If the system is agreed to by Iran, according to the official, then it could mark a potential breakthrough in months of negotiations with the Islamic Republic which has refused to provide the IAEA access to sensitive sites.
“There are conventional purposes, and there are secrets that any country has that they are not willing to share,” the official was quoted as having said.
“But if in the context of this agreement… the IAEA believes that it needs access and has a reason for that access, then we have a process to ensure that that is given,” the official added.
The official, who asked not to be named, said Washington had long insisted that if the IAEA felt it needed access to a suspect site “then they should be able to get it”.
“If that happens to be a military site then that should be available,” the official said, adding the IAEA had an “institutional responsibility” to explore what the possible military dimensions of Iran’s nuclear program may have been.

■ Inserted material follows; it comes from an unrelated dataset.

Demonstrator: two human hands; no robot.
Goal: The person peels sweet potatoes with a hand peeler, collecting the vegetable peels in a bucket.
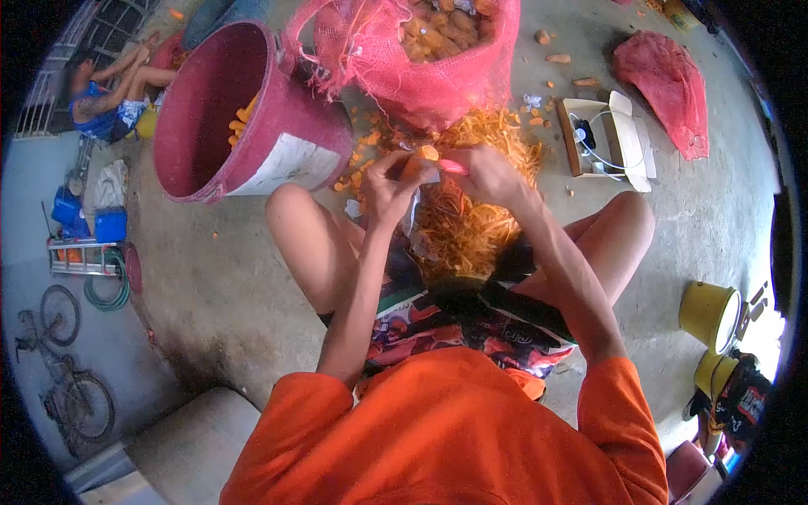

The IAEA has for years tried to probe suspicions that Tehran worked on atomic arms, but has continuously reported little progress in its attempts to probe the allegations.
In fact, IAEA chief Yukiya Amano recently said that concluding that Iran's nuclear program is entirely peaceful will take "years and years", even if Iran and the six world powers sign an accord.
The American official’s comments on Monday came as the sides continue talks aimed at reaching a permanent agreement. Iran has continuously reiterated that it will not allow any inspection of its military sites, calling the demand to do so “excessive”.
Meanwhile, U.S. Secretary of State John Kerry warned Monday it was too soon to tell if a nuclear deal with Iran is possible as he awaited the return of Iran’s foreign minister from consultations in Tehran.
“We’re just working and it’s too early to make any judgments,” Kerry told reporters in Vienna, according to AFP.